Unexpected question: Who in here has a tattoo or wants a tattoo?
This comes to mind: One of our JH youth girls, when I asked “What is the unforgivable sin?” honestly and innocently answered, “Having a tattoo”
By various studies and polls, a major reason people get tatted, or physically marked with ink, is to remember or honor someone they love. Someone who passed, husband/wife tats, *mom* etched in a heart on your arm.
Did you know that God Himself took on physical markings out of love for you? If He had a tattoo:
14  But Zion said, “The Lord has forsaken me;
my Lord has forgotten me.”
Zion - God’s people, Israel.
Israel had fallen on some hard times. The latter part of Isaiah, ch. 40-66, is dated in the 6th century, which means the people of Israel, Zion, has gone into exile and are under the oppressive rule of Babylon, naked and humiliated.
But listen to God’s response of comfort and promise:
15  “Can a woman forget her nursing child,
that she should have no compassion on the son of her womb?
Even these may forget,
yet I will not forget you.
How likely is it for a woman to forget her own baby?
Obviously we live in a broken world where we do hear stories of such- but perhaps there is no greater, inseparable love than a woman’s for her child.
So, even though it is possible for a woman to forget or forsake her child, God tells His people that "I will NOT forget you”
The Lord’s affection for His people is greater than the devotion a woman has for her nursing child!
16  Behold, I have engraved you on the palms of my hands;
your walls are continually before me.
This has obvious and beautiful fulfillment in the nail-scarred hands of Jesus, the wounds He received from the Cross. Jesus’ nail-scarred hands remind us of the full slate of pain He underwent: the beatings, the 40 lashings with a scourging whip, the mocking, the crown of thorns, the carrying of His cross to Calvary, His piercing and pinning to the Cross, His agonizingly slow suffocation and bleeding out, the spear that stabbed His side, His death.
“He was pierced for our transgressions; he was crushed for our iniquities,” Isaiah 53:5
In Isaiah’s time, this Scripture established a future hope for the suffering people of God. The people suffered, but God saw them.
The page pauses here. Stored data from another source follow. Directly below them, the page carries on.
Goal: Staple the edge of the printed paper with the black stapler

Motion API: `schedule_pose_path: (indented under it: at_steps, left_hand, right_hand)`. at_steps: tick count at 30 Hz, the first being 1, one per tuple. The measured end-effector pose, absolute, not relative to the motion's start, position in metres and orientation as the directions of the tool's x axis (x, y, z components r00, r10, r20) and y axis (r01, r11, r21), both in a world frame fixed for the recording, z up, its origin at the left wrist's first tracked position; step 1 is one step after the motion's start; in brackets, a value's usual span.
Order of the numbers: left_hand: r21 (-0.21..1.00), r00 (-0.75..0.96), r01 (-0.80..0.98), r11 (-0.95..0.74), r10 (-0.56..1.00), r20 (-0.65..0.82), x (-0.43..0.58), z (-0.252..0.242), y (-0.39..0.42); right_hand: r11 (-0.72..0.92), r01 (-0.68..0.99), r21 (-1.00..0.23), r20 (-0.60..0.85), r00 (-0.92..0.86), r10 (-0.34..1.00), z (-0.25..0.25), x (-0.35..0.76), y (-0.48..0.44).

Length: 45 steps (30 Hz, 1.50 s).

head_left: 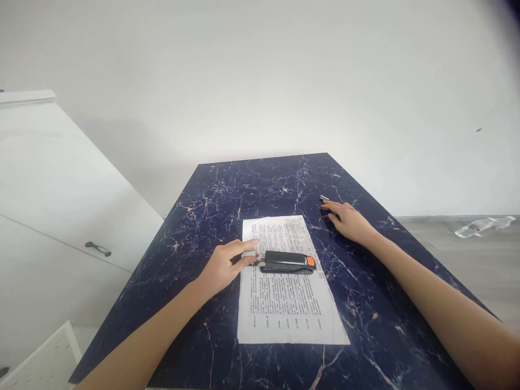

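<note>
A black stapler [286,262] with an orange patch at its right end lies across a printed sheet of paper [284,330]. A short metal piece sticks out of the stapler's left end. My left hand [225,265] is beside that end, thumb tip at the metal piece and index finger stretched out above the paper, with a gap between them. On the right, my right hand [345,219] rests low over the table with fingers extended. Its fingertips are at a small silvery strip [323,197], which looks like a row of staples; whether they press on it I cannot tell.
The dark blue marbled table [260,187] narrows toward a white wall [260,81]. A white cabinet [60,179] with a black handle [98,249] stands at the left. Clear plastic packaging [481,226] lies on the floor at the right.
</note>
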<state>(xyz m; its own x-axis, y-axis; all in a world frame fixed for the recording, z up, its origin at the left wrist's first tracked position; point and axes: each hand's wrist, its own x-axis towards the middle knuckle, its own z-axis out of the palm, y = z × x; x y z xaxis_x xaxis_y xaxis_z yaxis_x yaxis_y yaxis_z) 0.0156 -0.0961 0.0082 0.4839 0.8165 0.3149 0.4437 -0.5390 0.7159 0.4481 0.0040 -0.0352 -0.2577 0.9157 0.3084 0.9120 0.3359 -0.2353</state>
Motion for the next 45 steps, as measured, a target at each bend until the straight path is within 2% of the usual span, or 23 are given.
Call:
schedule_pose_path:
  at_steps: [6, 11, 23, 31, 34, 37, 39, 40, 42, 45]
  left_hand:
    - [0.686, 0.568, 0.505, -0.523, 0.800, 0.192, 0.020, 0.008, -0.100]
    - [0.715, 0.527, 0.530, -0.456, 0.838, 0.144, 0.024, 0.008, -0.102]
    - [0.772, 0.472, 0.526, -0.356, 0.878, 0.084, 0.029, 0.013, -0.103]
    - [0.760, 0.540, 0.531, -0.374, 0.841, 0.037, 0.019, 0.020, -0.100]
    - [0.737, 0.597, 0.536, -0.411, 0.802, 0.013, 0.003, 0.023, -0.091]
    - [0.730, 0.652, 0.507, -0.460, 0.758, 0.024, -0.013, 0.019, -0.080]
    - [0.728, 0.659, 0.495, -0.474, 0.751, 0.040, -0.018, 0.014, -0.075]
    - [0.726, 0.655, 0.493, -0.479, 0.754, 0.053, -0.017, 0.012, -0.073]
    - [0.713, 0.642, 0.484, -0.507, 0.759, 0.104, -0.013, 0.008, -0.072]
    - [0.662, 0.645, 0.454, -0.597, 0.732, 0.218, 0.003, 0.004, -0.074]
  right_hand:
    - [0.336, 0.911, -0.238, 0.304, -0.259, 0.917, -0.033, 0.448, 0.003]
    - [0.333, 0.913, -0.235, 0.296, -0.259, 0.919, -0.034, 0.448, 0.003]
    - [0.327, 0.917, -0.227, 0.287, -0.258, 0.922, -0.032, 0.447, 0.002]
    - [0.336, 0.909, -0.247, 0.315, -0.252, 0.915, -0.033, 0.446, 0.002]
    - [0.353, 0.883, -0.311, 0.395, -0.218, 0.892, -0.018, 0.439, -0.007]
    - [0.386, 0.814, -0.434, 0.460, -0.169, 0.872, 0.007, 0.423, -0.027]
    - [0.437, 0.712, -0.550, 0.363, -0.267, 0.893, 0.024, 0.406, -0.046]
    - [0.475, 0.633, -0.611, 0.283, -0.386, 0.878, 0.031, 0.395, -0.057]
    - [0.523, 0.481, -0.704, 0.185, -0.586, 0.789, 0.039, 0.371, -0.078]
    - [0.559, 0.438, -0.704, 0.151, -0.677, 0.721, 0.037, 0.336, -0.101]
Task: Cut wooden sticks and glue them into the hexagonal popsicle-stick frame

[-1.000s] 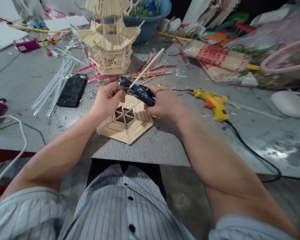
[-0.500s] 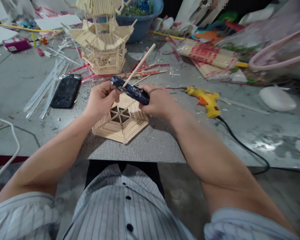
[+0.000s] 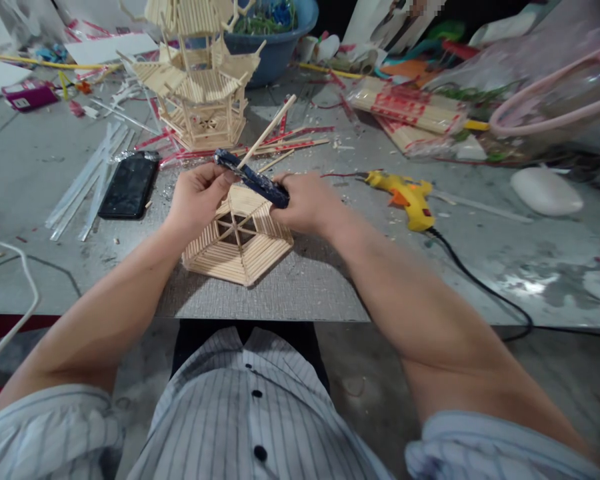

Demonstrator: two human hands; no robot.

A servant of God would one day stand in the gap, suffer for His people, and bring about new hope, life, and redemption.
Today, this Scripture offers hope fully realized for all who are in the thick of affliction and trouble. I don’t know what your suffering or struggle may look like or include. You may be asking, “Why have you forgotten me, God? Why have you abandoned me?”
D. Guzik: “When we see the nail-scarred hands of Jesus, we see how He has inscribed us on the palms of His hands. With such love, how could God ever forget His people?” He hasn’t forgotten or forsaken you.
Out of His love, the Son of God gave Himself to be beaten and crushed. Humiliated and pierced. And ultimately, killed. Why? Why would the King of the Universe endure such humiliation, excruciating pain, and horrid death?
So forgiveness could be extended your sins (the mess-ups and screwups that we all have committed, might be currently committing, and will commit). The screw-ups that separate you from God and lead to death. So suffering and anguish that characterizes the default state of humanity would be conquered- and you could be set free.
Listen: This is the gospel message. Jesus died, Jesus was buried, and Jesus rose to life from the grave in victory- and in His abundant life and victory, He now reaches out His nail-scarred hand to you as an offer of forgiveness and to become His beloved child. To set His fortress of love around you.
John 20:27 ESV
Then he said to Thomas, “Put your finger here, and see my hands; and put out your hand, and place it in my side. Do not disbelieve, but believe.”
Receiving Jesus by faith is grasping His nail-scarred hand. It is believing. A suffering-free life is not promised, but hope beyond this present suffering- hope that will last for eternity- rests in His nail-scarred hands.
He knows what pain is like. He knows what suffering is like. He knows what sorrow is like. He understands. And by His love, the love etched in His hands, He offers you life that overcomes as a free gift.
___________
What is the most loving thing someone has done for you? How did you, or how will you, respond?